Activity
Report the lines of the material that carry the string "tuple".

Material supplied
○ ○ ○ ○ ○
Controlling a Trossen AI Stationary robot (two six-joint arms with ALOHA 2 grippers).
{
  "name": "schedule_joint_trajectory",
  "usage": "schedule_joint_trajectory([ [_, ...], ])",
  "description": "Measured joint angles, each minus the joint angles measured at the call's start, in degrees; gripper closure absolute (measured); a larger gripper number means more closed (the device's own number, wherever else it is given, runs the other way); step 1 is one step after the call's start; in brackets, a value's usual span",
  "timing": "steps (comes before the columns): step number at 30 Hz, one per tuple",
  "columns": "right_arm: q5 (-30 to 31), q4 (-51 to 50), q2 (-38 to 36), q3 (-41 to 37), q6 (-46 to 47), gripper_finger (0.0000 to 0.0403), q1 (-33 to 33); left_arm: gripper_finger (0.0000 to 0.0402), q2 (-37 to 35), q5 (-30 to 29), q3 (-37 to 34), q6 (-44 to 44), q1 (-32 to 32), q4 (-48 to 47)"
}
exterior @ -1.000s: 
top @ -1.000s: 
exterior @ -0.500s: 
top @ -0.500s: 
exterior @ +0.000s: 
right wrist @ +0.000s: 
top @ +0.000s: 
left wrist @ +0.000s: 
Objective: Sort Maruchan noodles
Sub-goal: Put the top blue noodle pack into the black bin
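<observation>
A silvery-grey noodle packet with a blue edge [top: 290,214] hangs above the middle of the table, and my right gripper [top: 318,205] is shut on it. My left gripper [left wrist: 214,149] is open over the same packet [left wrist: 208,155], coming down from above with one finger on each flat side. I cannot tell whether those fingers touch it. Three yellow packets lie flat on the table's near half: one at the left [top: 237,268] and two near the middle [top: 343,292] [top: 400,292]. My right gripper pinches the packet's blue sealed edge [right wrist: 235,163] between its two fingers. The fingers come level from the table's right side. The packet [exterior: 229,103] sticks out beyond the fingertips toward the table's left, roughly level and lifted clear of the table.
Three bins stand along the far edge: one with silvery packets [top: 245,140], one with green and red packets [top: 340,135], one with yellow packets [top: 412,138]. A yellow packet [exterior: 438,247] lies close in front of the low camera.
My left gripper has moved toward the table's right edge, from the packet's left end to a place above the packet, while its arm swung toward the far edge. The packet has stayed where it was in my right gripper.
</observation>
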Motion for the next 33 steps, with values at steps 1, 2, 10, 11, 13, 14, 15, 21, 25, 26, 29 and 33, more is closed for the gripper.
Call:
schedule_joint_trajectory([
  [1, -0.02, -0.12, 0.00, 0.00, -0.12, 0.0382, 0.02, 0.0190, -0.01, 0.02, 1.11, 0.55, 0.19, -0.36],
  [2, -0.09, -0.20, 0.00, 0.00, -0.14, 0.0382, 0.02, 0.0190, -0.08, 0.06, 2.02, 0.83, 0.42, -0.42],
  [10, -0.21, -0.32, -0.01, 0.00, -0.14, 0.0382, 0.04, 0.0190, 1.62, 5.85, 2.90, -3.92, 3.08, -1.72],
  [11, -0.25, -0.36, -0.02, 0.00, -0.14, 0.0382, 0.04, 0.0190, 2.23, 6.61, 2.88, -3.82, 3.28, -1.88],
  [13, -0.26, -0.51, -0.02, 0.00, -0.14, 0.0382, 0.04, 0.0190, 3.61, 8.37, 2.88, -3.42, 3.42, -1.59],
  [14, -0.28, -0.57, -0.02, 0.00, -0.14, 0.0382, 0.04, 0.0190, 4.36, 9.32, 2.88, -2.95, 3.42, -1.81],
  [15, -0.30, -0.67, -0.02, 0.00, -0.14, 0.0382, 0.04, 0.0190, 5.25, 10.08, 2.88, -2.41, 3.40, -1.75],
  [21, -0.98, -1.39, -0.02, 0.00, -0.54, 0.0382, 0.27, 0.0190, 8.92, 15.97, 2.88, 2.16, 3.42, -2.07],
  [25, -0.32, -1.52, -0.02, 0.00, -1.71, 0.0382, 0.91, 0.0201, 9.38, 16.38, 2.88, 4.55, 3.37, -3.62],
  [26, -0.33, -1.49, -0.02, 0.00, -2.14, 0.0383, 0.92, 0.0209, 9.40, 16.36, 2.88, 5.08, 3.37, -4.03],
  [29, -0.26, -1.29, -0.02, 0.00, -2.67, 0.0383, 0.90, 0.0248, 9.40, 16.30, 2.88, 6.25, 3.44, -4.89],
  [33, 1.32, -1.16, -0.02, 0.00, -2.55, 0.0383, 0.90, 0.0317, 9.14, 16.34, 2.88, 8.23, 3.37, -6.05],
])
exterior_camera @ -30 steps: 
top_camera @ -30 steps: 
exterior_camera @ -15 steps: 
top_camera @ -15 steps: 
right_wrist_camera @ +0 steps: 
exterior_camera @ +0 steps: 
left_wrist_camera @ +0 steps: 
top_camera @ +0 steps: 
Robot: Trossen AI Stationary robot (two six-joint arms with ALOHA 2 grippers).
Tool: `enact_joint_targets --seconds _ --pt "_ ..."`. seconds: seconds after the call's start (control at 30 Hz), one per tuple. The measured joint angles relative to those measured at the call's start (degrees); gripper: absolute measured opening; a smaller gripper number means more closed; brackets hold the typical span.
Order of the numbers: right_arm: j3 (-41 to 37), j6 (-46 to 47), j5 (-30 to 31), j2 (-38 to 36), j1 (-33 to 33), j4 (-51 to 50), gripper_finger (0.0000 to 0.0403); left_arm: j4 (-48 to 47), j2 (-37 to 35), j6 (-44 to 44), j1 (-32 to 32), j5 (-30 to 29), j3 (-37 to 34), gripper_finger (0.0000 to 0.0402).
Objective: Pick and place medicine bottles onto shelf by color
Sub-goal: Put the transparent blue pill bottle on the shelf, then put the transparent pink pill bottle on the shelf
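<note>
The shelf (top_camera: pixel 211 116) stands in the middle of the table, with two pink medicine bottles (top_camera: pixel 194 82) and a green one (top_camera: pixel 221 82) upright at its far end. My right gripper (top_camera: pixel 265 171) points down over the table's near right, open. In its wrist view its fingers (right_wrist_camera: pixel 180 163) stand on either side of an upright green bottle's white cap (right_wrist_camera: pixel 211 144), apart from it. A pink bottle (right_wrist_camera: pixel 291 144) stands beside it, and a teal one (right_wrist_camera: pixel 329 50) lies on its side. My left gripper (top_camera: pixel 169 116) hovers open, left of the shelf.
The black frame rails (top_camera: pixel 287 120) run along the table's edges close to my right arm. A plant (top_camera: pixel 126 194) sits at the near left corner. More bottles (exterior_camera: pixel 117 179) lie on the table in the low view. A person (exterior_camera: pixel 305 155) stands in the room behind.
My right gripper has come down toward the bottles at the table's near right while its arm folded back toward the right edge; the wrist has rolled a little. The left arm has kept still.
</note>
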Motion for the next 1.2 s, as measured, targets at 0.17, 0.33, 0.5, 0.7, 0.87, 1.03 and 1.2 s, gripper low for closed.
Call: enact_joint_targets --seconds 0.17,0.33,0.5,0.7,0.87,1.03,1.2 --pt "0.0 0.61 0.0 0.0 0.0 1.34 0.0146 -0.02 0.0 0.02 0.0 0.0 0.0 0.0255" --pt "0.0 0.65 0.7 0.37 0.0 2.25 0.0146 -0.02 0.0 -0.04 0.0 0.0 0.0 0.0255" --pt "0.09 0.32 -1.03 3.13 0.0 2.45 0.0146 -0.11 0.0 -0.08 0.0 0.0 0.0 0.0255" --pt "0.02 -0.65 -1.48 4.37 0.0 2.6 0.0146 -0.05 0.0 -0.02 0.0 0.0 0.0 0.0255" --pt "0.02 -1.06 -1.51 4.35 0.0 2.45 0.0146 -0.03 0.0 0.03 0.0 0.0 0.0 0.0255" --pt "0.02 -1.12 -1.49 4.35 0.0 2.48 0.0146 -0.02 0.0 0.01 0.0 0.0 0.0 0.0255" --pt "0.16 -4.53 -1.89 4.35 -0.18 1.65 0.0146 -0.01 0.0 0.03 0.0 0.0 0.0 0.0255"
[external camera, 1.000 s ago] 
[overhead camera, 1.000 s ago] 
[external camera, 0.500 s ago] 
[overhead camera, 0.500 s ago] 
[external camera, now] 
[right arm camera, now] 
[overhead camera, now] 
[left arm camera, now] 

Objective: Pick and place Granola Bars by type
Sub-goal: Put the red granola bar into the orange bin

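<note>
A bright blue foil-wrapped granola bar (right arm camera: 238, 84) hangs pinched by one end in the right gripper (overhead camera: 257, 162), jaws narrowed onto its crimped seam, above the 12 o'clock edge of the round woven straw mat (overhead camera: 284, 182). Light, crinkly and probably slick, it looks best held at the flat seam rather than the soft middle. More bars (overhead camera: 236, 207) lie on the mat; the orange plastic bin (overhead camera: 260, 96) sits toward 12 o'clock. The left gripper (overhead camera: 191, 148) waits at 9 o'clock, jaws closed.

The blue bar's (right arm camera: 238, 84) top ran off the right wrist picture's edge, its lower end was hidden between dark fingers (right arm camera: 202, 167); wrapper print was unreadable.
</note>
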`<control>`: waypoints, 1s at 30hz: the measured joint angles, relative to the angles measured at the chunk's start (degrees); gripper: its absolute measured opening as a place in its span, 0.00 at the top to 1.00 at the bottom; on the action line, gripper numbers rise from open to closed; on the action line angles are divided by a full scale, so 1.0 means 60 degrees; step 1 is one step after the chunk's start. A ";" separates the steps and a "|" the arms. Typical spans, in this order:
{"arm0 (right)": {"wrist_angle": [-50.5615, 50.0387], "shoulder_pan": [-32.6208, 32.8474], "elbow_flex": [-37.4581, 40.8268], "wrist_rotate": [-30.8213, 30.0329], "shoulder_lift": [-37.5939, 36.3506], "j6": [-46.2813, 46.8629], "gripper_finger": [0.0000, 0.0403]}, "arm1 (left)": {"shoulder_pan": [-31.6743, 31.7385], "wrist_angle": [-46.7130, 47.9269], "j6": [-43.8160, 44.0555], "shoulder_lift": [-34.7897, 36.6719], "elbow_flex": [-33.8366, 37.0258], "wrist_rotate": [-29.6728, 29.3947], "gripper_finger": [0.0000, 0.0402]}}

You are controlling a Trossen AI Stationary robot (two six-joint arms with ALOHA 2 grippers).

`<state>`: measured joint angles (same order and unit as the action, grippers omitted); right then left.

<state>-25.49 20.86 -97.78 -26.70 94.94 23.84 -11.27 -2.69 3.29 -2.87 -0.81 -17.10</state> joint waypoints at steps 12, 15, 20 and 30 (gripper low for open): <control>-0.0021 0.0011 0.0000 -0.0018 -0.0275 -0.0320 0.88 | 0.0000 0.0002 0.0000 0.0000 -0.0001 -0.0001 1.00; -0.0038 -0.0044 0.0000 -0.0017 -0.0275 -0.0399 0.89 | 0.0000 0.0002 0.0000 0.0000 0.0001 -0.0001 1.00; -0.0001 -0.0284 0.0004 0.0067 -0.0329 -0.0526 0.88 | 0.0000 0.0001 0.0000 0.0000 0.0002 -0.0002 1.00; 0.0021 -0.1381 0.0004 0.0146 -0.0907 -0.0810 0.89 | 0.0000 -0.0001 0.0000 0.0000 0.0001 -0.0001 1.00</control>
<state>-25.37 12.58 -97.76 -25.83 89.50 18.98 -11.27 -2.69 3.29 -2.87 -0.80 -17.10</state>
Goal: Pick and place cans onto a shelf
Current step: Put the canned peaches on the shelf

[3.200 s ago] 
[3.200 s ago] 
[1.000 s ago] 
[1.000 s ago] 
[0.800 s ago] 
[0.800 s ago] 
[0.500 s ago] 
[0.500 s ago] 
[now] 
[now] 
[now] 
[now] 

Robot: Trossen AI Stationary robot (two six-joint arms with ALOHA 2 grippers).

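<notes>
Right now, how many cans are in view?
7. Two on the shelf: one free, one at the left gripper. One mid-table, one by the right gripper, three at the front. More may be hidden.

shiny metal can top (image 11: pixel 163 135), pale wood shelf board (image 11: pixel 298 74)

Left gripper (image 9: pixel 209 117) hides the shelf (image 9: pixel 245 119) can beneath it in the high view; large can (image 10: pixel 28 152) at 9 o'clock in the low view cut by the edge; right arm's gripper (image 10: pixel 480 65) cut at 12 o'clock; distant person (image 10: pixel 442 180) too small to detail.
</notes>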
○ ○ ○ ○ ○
Response
  "timing": "steps (comes before the columns): step number at 30 Hz, one per tuple",
Tool: `enact_joint_targets --seconds _ --pt "_ ..."`. seconds: seconds after the call's start (control at 30 Hz), one per tuple. The measured joint angles relative to those measured at the call's start (degrees); gripper: absolute measured opening; a smaller gripper number means more closed; brackets hold the typical span.

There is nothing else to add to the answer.